Saturday, October 10, 2015

Texas Moves to Fix Medicaid Spending : Partner With Private Markets

How many times do we have to address the problem of Medicaid funding and control? Texas has at least begun to address the fundamental problem and that's overreach by the feds. Once the states signs on to partner with the government, they give up control and that's by design.

Allowing the states to reorganize Medicaid using market forces and limiting the control by the federal government that is now doing the most damage, then and then only will any digress be seen to stem the ever increasing costs associated with providing health care to the most vulnerable among us.

Texas-Sized Reform for Medicaid
Source: John Davidson et al., "Texas Medicaid Reform Model: A Market-Driven, Patient-Centered Approach," Texas Public Policy Foundation, September 2015.

October 9, 2015

The Texas Medicaid program is on an unsustainable trajectory. Steadily rising healthcare costs and growing enrollment mean that Medicaid is consuming an ever-growing share of the state budget. If no reforms are put in place to control spending growth, the Medicaid program will eventually crowd out other state spending priorities.
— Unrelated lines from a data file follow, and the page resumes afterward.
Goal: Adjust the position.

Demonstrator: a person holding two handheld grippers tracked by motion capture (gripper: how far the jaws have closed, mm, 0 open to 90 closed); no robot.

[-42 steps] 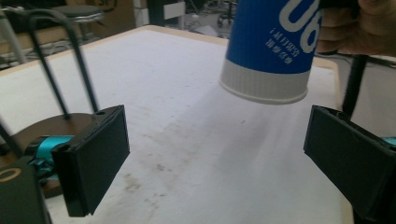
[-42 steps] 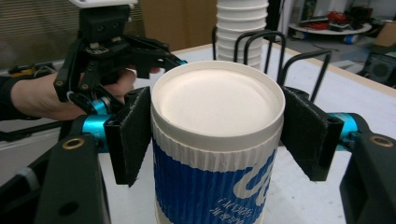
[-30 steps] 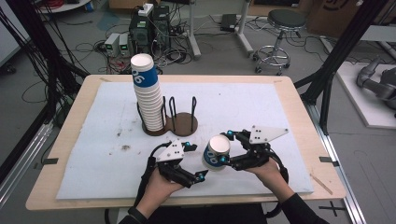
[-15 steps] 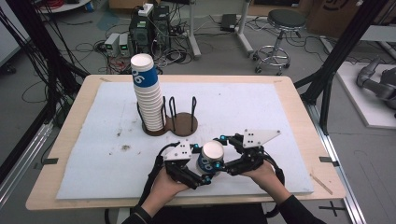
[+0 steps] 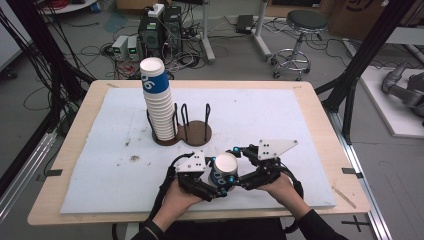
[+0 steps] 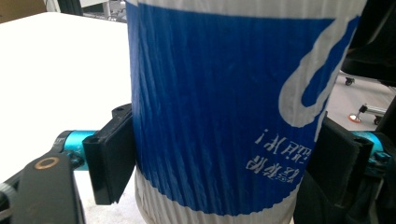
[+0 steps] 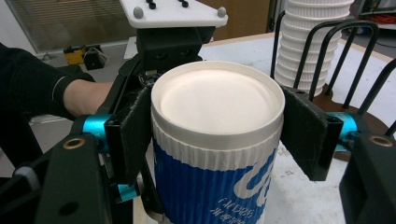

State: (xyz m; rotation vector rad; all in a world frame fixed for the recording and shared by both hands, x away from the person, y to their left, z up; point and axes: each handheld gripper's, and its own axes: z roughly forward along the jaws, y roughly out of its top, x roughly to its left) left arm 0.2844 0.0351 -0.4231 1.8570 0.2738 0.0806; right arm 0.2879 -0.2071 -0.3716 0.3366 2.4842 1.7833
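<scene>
A blue-and-white ribbed paper cup (image 5: 223,171) is held upside down, white base up, just above the mat at the front middle. My right gripper (image 5: 236,172) is shut on the cup (image 7: 215,154) near its upturned base, a pad (image 7: 135,130) pressing on each side. My left gripper (image 5: 216,184) comes in from the left. Its jaws have just been closing with the cup (image 6: 219,107) between them, and both pads (image 6: 114,158) now lie against the blue wall lower down.
A tall stack of similar cups (image 5: 159,107) stands in a brown-based wire holder (image 5: 196,131) behind the grippers; its right slot holds nothing. A white mat (image 5: 280,115) covers the wooden table (image 5: 320,100). The front edge is close under the hands.
The left gripper moved right to the cup and its jaws closed onto it. The right gripper shifted the cup slightly left and toward the front, still gripping it.
</scene>
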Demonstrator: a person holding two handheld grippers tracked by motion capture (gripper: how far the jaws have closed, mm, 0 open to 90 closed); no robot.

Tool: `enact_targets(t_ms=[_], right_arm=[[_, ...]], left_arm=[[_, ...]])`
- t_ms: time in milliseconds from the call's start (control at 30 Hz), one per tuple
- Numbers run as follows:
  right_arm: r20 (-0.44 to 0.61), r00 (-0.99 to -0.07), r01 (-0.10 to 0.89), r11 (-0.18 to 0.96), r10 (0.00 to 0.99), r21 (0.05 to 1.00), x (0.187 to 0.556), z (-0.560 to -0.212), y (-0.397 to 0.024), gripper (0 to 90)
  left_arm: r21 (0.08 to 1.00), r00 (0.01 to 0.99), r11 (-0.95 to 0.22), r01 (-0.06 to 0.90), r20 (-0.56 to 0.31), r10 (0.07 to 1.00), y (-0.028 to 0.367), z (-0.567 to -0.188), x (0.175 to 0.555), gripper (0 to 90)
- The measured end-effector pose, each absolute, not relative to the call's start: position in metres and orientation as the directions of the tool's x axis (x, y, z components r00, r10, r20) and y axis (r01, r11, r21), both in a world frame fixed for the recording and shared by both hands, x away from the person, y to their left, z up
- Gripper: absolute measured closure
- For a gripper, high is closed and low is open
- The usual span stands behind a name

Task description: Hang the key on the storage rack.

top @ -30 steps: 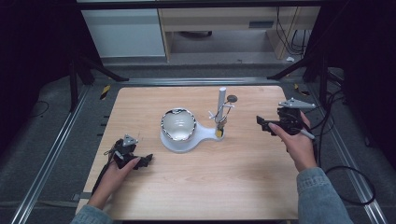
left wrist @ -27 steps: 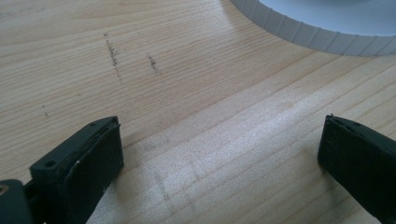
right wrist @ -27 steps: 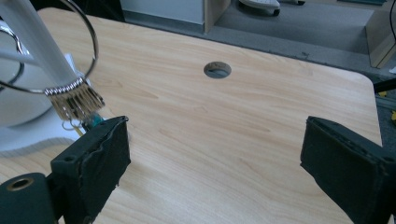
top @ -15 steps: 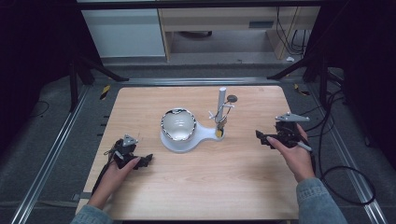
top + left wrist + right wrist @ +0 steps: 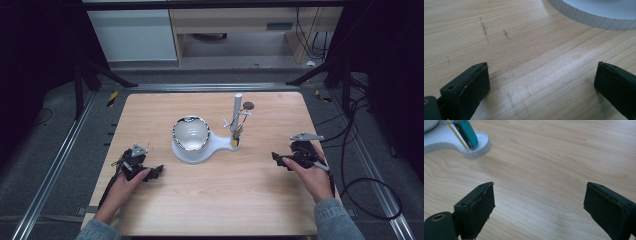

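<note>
Your wooden table (image 5: 210,200) sits square in the middle, pale grain, light falling evenly across the top with a few faint pencil-like marks (image 5: 484,28) showing on it in the left gripper view. Around it you've got grey floor (image 5: 45,165), dim and carpet-like. Metal rails (image 5: 50,170) run along the table's edges at 9 and at 3 o'clock, with another across at 12. Up at 12 o'clock stands a pale cabinet (image 5: 132,32), and just beside it at 1 o'clock a wooden desk (image 5: 235,25) with an open recess. Black frame legs (image 5: 82,75) slant down at 10 and 2 o'clock. Cables (image 5: 360,165) loop over the floor at 3 to 4 o'clock. The far corners are dark.
</note>
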State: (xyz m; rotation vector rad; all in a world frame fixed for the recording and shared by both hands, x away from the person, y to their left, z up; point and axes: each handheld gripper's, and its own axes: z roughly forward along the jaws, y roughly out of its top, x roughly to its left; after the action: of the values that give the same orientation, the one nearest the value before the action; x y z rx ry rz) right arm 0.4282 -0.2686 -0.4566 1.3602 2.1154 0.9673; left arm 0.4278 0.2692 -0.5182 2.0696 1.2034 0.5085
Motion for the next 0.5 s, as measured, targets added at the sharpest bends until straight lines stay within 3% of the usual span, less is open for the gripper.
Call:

Because Medicaid is a jointly funded state-federal program and therefore subject to myriad federal rules and regulations, state lawmakers have few options for controlling costs and enacting reforms. They also have a strong disincentive to limit or reduce Medicaid spending.
  • Every state tax dollar spent on the program is matched, on average, by $1.50 of federal tax funds. This makes cutting the Medicaid budget politically difficult because to save $100 of state funds lawmakers just cut $250 from the program.
  • The program now consumes almost 25 percent of General Revenue appropriations, an increase of the share by 42 percent in just over a decade.
  • If the state enrolled high-risk members in subsidized private coverage, the savings to the state compared with the status quo would total $4 billion in 2015.
  • The annual cost savings to the Medicaid program under the reform model will be in the $6 billion range after ten years.
If Texas is to maintain a healthcare safety net for its most vulnerable residents -- those whom the Medicaid program was designed to serve -- lawmakers must begin addressing the program's structural problems, and seek greater flexibility from the federal government to enact the kinds of fundamental reforms outlined here.

To prevent the current Medicaid program from crowding out a larger share of the Texas budget, and to provide needy Texans with the best healthcare possible, Medicaid must undergo structural reform. The Texas Medicaid Reform Model provides an approach that would satisfy these concerns and improve the well-being of all Texans.